Introduction: Lung adenocarcinoma (LUAD), the predominant subtype of non–small cell lung cancer (NSCLC), is frequently driven by pathogenic TP53 mutations, which promote tumor progression and therapeutic resistance. Restoration of wild-type p53 function through precise, transient genome editing represents a transformative therapeutic opportunity. However, safe and efficient in vivo delivery of gene-editing machinery to tumor cells remains a major challenge due to systemic toxicity, limited targeting, and potential off-target effects.
Methods: Here, we report the development of a PEGylated reduced-graphene-oxide (PEG-rGO) nanocarrier system engineered for targeted delivery of Cas9/ABE8e ribonucleoprotein (RNP) complexes to correct recurrent TP53 missense mutations in LUAD. The nanocarrier was functionalized with an RGD tumor-homing peptide and pH-responsive endosomal escape moieties to achieve selective tumor accumulation and efficient cytosolic release. Editing efficiency and specificity were assessed in patient-derived LUAD organoids via amplicon sequencing, while therapeutic efficacy was validated in orthotopic xenograft mouse models. Safety and biodistribution were evaluated using biochemical profiling, histopathology, and CIRCLE-seq/whole-genome sequencing analyses.

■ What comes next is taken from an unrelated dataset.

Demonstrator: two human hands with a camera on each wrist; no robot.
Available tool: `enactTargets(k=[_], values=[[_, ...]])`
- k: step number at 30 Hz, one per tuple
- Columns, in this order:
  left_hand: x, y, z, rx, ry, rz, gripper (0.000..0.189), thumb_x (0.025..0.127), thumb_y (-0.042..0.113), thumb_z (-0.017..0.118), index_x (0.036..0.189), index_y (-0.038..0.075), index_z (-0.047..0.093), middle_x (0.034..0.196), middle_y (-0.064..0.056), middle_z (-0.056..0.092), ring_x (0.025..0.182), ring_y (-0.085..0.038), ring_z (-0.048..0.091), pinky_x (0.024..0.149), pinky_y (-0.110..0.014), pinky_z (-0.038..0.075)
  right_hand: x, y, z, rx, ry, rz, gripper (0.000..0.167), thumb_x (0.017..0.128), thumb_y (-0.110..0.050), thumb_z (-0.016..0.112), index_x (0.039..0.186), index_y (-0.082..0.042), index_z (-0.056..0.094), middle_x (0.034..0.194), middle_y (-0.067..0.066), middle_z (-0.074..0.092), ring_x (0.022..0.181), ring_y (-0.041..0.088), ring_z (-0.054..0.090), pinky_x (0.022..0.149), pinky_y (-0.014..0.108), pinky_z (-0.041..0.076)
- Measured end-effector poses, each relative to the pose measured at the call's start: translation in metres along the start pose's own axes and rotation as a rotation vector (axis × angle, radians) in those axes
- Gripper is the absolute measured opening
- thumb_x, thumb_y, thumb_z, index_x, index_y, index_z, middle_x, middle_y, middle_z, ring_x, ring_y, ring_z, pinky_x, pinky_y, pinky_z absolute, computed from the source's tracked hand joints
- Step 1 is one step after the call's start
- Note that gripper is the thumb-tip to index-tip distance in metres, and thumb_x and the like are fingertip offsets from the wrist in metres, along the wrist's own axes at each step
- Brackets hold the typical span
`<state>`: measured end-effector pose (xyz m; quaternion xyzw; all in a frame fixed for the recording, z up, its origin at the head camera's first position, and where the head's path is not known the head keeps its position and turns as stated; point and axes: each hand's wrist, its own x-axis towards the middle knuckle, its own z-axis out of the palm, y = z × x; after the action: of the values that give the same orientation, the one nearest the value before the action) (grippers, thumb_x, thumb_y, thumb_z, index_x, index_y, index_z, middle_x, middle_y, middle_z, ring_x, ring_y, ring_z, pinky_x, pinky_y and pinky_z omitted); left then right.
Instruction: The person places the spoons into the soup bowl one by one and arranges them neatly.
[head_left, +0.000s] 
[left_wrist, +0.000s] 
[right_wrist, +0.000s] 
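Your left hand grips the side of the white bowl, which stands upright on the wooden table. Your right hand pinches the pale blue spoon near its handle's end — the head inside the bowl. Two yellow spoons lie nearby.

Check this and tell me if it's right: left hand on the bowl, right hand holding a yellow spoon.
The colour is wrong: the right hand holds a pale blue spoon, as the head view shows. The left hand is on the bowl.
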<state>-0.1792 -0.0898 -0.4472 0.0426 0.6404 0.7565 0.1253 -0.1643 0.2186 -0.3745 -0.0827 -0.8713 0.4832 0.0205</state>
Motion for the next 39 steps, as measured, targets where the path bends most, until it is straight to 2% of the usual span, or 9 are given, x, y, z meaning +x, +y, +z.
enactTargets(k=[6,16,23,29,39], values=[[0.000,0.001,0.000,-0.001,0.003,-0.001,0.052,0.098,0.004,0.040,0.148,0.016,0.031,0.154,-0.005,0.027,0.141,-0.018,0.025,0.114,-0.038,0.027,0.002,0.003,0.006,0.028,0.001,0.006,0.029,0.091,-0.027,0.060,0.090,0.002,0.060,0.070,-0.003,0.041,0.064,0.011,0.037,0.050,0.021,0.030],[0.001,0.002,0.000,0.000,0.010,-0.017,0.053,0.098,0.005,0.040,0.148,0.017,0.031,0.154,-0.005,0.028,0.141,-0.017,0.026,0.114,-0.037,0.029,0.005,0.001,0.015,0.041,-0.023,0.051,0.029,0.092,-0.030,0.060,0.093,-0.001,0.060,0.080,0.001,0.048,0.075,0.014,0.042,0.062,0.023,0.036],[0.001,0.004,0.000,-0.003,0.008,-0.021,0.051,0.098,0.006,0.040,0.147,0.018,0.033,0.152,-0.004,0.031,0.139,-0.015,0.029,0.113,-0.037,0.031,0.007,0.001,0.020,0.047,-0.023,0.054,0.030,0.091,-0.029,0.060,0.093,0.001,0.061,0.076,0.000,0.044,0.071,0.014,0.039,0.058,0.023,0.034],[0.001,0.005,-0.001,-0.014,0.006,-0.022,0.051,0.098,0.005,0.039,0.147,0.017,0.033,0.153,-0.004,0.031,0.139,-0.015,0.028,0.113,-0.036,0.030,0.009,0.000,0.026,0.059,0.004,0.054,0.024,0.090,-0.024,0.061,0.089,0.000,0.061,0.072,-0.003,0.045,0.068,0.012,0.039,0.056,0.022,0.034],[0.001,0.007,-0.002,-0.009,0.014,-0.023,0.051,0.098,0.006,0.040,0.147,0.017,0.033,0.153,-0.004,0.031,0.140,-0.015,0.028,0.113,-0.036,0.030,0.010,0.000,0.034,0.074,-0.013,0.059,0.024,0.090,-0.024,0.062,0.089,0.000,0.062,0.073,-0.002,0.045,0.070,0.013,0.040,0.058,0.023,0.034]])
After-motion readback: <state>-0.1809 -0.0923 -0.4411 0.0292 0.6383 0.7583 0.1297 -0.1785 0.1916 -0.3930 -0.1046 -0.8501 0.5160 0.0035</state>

Results: In LUAD organoids (n = 7), PEG-rGO-mediated delivery achieved a median on-target TP53 correction of 59% (IQR, 52–66%), with minimal bystander editing (<0.15%) and no significant off-target events across 15 candidate loci. Corrected cells exhibited reactivation of the p53 pathway (CDKN1A/p21 ↑4.8×, BAX ↑3.2×, cleaved caspase-3 ↑), resulting in approximately 42% reduction in viability (Annexin V assay). In xenografted mice (n = 10 per group), systemic administration of PEG-rGO-RNP reduced tumor volume by 54% at day 28 and extended median survival from 31 to 47 days (p = 0.004). Tumor-to-liver accumulation ratio reached ≈2.6, with no significant alterations in ALT, AST, BUN, or hematologic parameters. Genome-wide specificity analysis confirmed ≤0.03% off-target editing. Multi-omics integration indicated reactivation of the canonical p53 → BAX → PUMA apoptotic cascade as the dominant antitumor mechanism.
Conclusion: This study establishes PEG-rGO–mediated RNP base editing as a robust, non-viral nanoplatform for precise correction of pathogenic TP53 alleles in lung adenocarcinoma. The results highlight its translational potential as a safe and effective strategy to restore tumor suppressor activity and overcome therapeutic resistance in p53-mutant cancers.